A simple runtime invariant miner
TLDR; This post is a complete implementation of a Daikon-style runtime invariant miner in Python, including instrumentation, trace collection, candidate invariant checking, and implication-based suppression.
The Oracle Problem and “Likely” Invariants
A central challenge in software testing is the “Oracle Problem”: how do we programmatically determine if the output of a test is correct? Manually writing assertions (the “oracle”) is tedious and often incomplete.
Daikon-style mining provides an Approximate Oracle. By observing “gold” runs of a program, we can treat the resulting invariants as a specification of correct behavior.
There are two critical nuances to keep in mind:
-
Likely, not Guaranteed: Because these invariants are derived inductively from observations, they are hypotheses. If your inputs only contain positive integers, the miner might report
x > 0as an invariant, even if the function is meant to handle negatives. -
Descriptive vs. Prescriptive: A mined invariant describes what the code currently does, not necessarily what the programmer intended. If the “gold” version of the code has a bug, the miner will faithfully promote that bug into a requirement.
Despite being approximate, these oracles are incredibly effective for Regression Testing. If a refactor causes a previously stable invariant to fail, your “automated oracle” has just flagged a breaking change that a human might have missed.

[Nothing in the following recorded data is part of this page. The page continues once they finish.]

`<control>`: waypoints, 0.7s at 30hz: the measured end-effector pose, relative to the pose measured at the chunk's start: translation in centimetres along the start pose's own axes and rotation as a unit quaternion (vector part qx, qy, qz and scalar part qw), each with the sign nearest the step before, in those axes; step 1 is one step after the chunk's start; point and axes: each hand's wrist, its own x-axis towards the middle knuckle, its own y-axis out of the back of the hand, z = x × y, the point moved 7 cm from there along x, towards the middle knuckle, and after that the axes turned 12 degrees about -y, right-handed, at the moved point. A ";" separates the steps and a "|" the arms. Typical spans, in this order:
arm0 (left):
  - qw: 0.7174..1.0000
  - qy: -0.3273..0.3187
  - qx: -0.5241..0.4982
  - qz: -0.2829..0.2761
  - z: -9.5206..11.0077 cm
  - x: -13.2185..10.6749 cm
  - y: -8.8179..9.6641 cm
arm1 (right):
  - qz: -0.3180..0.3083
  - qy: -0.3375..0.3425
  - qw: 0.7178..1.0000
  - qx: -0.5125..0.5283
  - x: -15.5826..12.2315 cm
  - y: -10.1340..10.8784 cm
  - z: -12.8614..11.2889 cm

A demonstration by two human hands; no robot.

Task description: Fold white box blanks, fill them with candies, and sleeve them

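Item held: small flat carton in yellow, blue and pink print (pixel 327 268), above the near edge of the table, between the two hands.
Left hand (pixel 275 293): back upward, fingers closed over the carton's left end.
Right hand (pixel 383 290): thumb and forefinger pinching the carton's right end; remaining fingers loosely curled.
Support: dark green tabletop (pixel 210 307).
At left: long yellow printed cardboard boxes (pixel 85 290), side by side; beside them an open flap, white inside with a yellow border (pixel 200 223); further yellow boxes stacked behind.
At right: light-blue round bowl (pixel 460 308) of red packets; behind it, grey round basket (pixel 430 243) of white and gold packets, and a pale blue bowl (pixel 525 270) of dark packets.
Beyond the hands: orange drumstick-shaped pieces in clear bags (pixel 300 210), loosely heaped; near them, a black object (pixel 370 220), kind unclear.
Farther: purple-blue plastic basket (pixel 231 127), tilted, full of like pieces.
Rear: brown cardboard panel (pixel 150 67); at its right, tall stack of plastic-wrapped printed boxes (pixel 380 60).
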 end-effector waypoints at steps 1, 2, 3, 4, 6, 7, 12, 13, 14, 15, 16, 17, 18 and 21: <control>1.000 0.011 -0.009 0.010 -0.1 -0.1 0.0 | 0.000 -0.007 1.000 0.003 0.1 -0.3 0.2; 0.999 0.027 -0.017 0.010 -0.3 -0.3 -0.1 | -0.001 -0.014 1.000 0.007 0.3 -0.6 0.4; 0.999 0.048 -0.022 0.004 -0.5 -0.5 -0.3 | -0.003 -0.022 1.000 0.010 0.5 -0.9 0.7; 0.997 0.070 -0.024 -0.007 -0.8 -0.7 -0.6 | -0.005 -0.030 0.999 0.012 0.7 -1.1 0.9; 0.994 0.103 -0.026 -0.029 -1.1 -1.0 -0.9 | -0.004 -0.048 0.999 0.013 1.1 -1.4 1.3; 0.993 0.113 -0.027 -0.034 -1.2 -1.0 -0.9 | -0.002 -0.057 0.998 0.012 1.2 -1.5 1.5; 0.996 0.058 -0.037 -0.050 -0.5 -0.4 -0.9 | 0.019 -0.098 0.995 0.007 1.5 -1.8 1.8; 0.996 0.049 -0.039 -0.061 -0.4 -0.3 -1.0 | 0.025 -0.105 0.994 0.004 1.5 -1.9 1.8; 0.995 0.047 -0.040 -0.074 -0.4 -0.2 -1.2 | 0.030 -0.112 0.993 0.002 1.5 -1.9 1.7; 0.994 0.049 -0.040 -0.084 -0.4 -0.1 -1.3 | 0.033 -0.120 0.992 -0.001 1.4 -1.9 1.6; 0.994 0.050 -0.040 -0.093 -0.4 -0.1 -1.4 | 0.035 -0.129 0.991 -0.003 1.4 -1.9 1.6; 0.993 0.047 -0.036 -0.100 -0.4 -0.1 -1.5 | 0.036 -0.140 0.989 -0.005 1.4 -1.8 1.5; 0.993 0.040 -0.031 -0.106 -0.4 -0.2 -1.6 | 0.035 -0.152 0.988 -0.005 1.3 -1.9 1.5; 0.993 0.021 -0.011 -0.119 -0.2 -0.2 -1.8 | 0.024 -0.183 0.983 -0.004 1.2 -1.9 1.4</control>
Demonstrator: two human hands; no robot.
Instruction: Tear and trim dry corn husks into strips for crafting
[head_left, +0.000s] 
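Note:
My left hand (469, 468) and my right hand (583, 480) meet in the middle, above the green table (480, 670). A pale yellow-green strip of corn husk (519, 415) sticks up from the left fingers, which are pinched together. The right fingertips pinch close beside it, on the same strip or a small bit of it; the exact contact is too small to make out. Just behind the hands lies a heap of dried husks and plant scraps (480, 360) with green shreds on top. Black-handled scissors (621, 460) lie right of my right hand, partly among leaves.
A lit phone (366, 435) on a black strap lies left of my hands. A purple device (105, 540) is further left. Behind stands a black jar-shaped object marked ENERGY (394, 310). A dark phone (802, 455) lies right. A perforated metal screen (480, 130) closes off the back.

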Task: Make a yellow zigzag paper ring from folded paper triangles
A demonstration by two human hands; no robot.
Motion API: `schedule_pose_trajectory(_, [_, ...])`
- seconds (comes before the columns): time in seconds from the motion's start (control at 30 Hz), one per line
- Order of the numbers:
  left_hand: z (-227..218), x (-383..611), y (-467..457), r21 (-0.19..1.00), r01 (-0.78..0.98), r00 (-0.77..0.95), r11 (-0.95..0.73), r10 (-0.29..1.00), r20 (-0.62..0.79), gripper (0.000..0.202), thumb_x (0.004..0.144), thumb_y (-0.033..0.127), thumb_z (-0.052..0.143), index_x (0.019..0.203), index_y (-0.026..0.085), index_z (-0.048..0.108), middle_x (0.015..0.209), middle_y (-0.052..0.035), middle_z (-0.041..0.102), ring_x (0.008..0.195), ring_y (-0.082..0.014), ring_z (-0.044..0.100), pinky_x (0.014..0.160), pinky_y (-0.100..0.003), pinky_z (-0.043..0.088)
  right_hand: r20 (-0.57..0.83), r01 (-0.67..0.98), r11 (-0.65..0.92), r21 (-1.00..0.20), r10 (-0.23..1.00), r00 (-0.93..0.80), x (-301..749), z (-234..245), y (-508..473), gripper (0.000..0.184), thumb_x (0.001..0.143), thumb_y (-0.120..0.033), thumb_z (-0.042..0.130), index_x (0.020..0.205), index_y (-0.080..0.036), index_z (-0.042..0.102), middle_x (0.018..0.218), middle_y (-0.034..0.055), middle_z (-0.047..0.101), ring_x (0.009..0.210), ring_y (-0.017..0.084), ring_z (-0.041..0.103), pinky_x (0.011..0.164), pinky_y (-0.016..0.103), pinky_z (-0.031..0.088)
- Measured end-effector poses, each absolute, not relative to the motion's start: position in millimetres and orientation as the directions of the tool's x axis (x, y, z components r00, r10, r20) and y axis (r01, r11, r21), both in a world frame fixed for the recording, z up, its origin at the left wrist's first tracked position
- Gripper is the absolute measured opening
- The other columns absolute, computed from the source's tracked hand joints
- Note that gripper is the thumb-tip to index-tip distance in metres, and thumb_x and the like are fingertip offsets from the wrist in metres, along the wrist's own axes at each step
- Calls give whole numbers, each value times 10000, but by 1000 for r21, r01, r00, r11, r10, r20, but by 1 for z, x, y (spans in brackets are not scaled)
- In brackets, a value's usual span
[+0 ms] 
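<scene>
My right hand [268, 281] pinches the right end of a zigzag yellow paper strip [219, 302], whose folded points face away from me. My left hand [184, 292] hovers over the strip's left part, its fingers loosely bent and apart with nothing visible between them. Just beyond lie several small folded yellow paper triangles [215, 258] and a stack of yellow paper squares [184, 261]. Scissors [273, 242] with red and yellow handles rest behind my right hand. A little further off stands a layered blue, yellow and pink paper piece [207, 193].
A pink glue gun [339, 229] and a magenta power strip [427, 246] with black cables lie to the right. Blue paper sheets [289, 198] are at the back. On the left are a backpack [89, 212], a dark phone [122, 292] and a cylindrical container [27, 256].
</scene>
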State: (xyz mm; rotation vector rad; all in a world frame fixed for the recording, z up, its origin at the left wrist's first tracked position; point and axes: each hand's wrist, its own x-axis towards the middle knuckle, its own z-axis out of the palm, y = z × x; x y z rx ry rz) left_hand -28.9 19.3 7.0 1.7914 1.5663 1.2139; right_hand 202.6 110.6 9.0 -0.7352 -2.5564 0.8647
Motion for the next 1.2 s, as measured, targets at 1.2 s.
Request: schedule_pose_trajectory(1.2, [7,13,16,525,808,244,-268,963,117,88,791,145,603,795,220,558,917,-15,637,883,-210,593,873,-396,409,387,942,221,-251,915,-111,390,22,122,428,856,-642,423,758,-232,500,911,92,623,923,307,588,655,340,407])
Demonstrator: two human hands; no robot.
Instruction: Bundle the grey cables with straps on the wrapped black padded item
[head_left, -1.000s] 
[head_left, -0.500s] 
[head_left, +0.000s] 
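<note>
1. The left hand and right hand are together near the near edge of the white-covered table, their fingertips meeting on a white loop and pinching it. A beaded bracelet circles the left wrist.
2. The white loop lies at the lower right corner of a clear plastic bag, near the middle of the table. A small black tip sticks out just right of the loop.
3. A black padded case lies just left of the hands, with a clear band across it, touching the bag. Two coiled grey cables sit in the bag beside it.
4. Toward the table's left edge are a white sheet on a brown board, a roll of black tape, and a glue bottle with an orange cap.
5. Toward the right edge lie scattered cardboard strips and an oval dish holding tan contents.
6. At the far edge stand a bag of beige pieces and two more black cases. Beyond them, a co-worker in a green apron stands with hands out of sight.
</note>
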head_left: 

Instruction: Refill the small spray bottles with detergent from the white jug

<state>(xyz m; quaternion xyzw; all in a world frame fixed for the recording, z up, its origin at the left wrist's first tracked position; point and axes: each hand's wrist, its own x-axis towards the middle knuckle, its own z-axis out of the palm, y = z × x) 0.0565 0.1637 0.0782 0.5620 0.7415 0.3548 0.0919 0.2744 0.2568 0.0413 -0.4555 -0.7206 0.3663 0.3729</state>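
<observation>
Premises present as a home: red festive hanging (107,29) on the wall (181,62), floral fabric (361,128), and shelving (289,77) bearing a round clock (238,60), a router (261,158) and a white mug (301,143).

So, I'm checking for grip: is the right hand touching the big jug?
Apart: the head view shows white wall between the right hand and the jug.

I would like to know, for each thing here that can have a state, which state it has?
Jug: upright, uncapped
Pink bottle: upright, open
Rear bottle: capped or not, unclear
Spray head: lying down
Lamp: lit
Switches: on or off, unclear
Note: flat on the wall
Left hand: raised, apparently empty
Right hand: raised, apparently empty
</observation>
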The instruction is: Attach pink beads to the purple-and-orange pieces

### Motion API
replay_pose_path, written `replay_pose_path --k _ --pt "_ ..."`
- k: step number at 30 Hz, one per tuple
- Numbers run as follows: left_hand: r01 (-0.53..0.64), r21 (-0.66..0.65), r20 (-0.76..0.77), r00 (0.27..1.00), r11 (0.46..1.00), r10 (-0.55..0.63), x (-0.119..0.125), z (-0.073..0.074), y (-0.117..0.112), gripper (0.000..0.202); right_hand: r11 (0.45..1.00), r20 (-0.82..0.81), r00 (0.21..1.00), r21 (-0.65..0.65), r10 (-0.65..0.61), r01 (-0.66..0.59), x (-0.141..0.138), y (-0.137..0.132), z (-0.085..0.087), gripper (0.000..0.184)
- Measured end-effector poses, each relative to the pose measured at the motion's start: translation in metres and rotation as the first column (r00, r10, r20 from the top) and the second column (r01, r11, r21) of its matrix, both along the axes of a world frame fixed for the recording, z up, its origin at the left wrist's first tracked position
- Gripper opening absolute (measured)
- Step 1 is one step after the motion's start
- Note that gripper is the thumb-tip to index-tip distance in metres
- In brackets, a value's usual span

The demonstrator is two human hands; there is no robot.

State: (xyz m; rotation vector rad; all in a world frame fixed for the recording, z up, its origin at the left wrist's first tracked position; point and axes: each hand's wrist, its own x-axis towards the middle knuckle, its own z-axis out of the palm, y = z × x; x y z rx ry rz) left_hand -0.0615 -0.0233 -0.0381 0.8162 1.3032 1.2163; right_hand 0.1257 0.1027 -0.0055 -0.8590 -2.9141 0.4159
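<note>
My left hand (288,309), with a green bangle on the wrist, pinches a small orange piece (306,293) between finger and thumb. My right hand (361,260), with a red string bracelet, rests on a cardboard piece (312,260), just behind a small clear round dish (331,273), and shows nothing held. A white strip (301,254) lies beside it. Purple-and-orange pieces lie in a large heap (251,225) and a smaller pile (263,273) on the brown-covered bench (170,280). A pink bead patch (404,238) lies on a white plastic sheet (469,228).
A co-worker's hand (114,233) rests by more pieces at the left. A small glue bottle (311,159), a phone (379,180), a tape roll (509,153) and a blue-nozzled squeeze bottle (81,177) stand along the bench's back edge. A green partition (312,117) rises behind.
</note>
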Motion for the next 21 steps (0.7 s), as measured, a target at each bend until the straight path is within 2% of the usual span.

The concept of runtime invariant mining is as follows. Given a program
and a set of inputs, we run the program under a tracer that records the
values of all variables at key points in the execution — function entry,
function exit, and so on. We then generate a large set of candidate
invariants (e.g. x >= 0, x == y, len(a) == n) and check each one
against every recorded state. A candidate that survives all observations
is reported as a likely invariant.
This idea was introduced by Ernst et al. in the Daikon system
1. Daikon has been used to find real bugs, generate
test oracles, and document program behaviour automatically.
Like our grammar miner, this post
hooks into sys.settrace and collects observations as the program runs.
The difference is that instead of recovering the structure of input
strings we recover logical properties of the program’s variables.
Synopsis
results = mine_invariants(triangle, triangle_inputs)
for point, invs in results.items():
print(point)
for inv in invs:
print(' ', inv)
Definitions
-
A program point is a named location in a program’s execution at which variable values are observed. Typical program points are function entry (
ENTER) and function exit (EXIT). By convention the name isfunction_name:::POINT_TYPE. -
A trace is a sequence of (program point, variable state) pairs collected during a single run of the program on one input.
-
A variable state is a snapshot of all in-scope variable bindings at a given program point. For an
EXITpoint this also includes the return value bound to the key'return'. -
A candidate invariant is a predicate over a variable state that we wish to check. For example,
x >= 0orx == y. -
An invariant survives a state if the predicate holds for that state. An invariant is falsified the first time it fails on any observed state, and is discarded thereafter.
-
A likely invariant is a candidate that survived every observed state at its program point. It is called “likely” because we have only checked a finite set of inputs.
-
Suppression is the process of removing redundant invariants. If
x == yholds, thenx <= yandx >= yare both implied by it and need not be reported separately.
Contents
- The Oracle Problem and “Likely” Invariants
- Synopsis
- Definitions
- Prerequisites
- Program Points
- TraceStore
- Instrumentation
- Candidate Invariants
- Invariant Engine
- Suppression
- Full Pipeline
- Scoped Program Points
- Pre/Post Relations
- Extended Example: Newton’s Method
- Utilities
- Performance
- Conclusion: The Value of “Good Enough” Oracles
- References
- Artifacts
Important: Pyodide takes time to initialize. Initialization completion is indicated by a red border around Run all button.
Prerequisites
We only need the standard library for this post.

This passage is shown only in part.